Per il giudice di secondo grado, quindi, non memore della pluriennale uniformità interpretativa del diritto vivente, questo “dato” di fatto “era sufficiente per fruire dell’agevolazione” prevista per l’acquisto della prima casa.
Ma si tratta di una visione assolutamente erronea, ribatte la Suprema corte, nell’accogliere – de plano – il ricorso dell’Amministrazione finanziaria.
Ciò in quanto, per espressa previsione normativa (comma 1, lettera a), della nota II-bis) all’articolo 1, della Tariffa allegata al Dpr 131/1986, applicabile ratione temporis), la fruizione dell’agevolazione fiscale per l’acquisto della prima casa richiede che l’immobile sia ubicato nel comune ove l’acquirente ha la residenza e “nessuna rilevanza giuridica può essere riconosciuta alla realtà fattuale” – ossia, in questo caso, la residenza “di fatto” – se essa contrasti con il dato anagrafico risultante dagli atti dello stato civile (cfr per tutte, Cassazione 1173/2008), come vivere nell’acquisita prima casa ma risiedere altrove (cfr Cassazione 3384/2013). Tant’è che l’accesso alle agevolazioni fiscali per l’acquisto della prima casa è indissolubilmente legato al presupposto della residenza anagrafica, la quale deve sussistere alla data dell’acquisto, ovvero entro il termine prescritto (diciotto mesi).

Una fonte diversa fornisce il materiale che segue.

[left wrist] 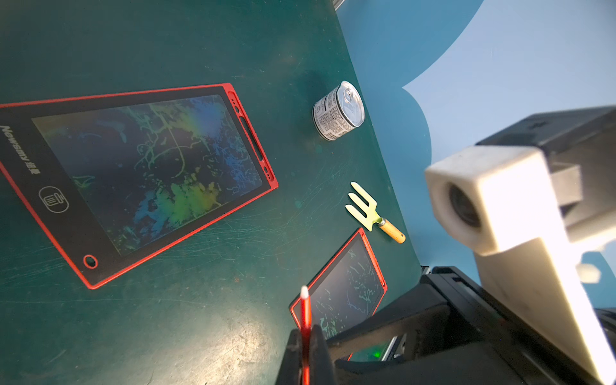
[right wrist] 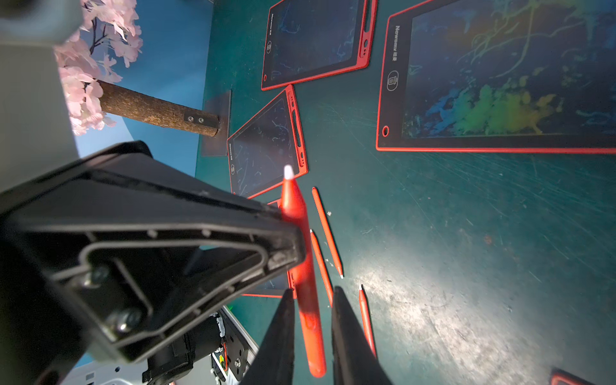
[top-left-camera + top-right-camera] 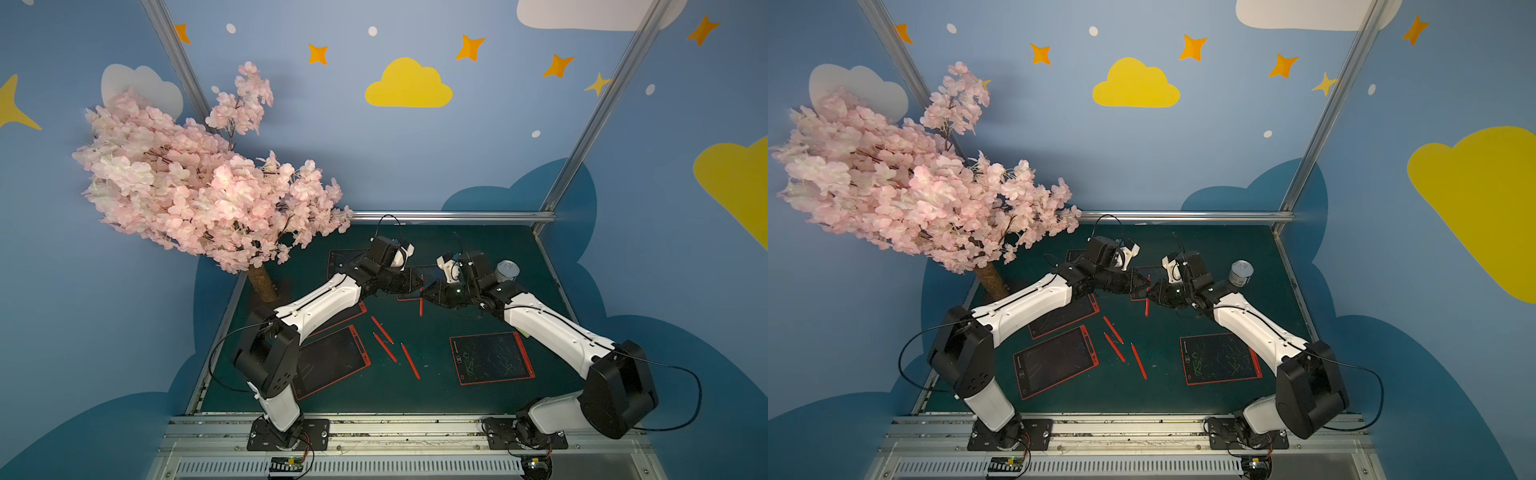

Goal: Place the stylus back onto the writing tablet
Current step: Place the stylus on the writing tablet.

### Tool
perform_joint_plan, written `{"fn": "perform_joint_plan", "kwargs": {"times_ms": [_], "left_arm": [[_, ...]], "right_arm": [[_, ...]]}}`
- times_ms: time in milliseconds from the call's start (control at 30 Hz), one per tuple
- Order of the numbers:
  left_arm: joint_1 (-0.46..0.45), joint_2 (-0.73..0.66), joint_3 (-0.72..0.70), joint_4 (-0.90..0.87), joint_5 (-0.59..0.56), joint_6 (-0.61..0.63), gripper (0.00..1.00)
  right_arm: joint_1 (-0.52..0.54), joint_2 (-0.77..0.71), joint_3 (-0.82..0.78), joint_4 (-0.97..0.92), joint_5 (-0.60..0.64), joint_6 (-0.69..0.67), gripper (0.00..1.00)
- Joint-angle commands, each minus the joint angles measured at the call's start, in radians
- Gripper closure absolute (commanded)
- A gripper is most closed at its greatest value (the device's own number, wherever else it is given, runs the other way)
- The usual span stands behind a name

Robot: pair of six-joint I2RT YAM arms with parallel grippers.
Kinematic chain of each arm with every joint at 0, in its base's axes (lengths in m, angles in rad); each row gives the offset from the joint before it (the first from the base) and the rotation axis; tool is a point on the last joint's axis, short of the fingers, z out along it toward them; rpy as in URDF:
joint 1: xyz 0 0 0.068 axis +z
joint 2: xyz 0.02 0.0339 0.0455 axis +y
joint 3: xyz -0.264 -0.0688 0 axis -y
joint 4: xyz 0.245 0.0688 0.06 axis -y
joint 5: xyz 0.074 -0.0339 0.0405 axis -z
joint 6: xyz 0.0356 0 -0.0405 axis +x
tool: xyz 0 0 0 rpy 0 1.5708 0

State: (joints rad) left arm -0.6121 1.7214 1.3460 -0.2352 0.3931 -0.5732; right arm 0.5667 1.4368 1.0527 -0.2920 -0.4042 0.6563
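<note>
Right gripper (image 2: 312, 292) jaws stand narrowly apart on either side of the red stylus (image 2: 293, 206), which the left gripper (image 1: 306, 331) clamps at mid-frame in both top views, apparently for a handover before reaching a writing tablet (image 1: 150, 166).

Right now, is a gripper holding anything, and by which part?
The left gripper pinches a red stylus just behind its white tip; the right gripper flanks its shaft, not closed.
</note>
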Motion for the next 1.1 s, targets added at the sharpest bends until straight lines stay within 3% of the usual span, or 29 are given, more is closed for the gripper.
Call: {"fn": "perform_joint_plan", "kwargs": {"times_ms": [0, 1067], "left_arm": [[-0.003, -0.028, 0.0, -0.007, 0.019, 0.004, 0.97], [0.0, -0.029, 0.001, -0.006, 0.029, -0.005, 0.97]], "right_arm": [[0.006, 0.019, 0.049, -0.003, -0.009, 0.002, 0.79], [0.004, 0.047, 0.08, -0.047, 0.029, -0.037, 0.93]]}}
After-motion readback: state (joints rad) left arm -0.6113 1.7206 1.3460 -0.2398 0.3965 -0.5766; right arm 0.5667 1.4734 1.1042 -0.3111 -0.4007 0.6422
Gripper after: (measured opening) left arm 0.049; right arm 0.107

Aggiunge poi la Corte un’importante precisazione, spiegando che il dedotto dato fattuale avrebbe potuto avere rilevanza soltanto ove i contribuenti avessero dimostrato di essersi attivati tempestivamente e che l’eventuale ritardo fosse addebitabile esclusivamente all’ente locale (cfr Cassazione 4628/2008), ipotesi che però non ricorre nel caso in esame.
A maggior ragione non è possibile dare rilievo a una mera “dimenticanza” del trasferimento della residenza, atteso che sul tema, con un principio dettato in funzione antielusiva, la giurisprudenza di legittimità è fermamente attestata sulla circostanza che per avvalersi dell’agevolazione “prima casa” non è sufficiente la volontà, dichiarata dall’acquirente, di adibire l’immobile a propria abitazione, ma occorre che lo stesso venga effettivamente impiegato a uso abitativo (cfr Cassazione 1530/2012).
Né, a fortiori, è possibile una interpretazione “estensiva” della portata normativa di cui trattasi, in quanto la circostanza che il beneficio venga espressamente subordinato alla “condizione che l’immobile acquistato sia ubicato nel Comune ove l’acquirente ha la propria residenza” si rivela emblematica e, di per sé, non consente il ricorso a una interpretazione estensiva della norma, né ad applicazione in via analogica, attese la chiarezza e l’inequivocità del dato letterale nonché la specialità della norma, che, portando deroga all’ordinario regime di tassazione, non consente interpretazioni sottese all’ampliamento della prefigurata casistica (cfr Cassazione 10807/2012).
Conseguenzialmente all’accoglimento del ricorso dell’ente impositore, si è resa anche necessaria la definitiva conferma della legittimità dell’avviso di liquidazione, senza rinvio al giudice del merito.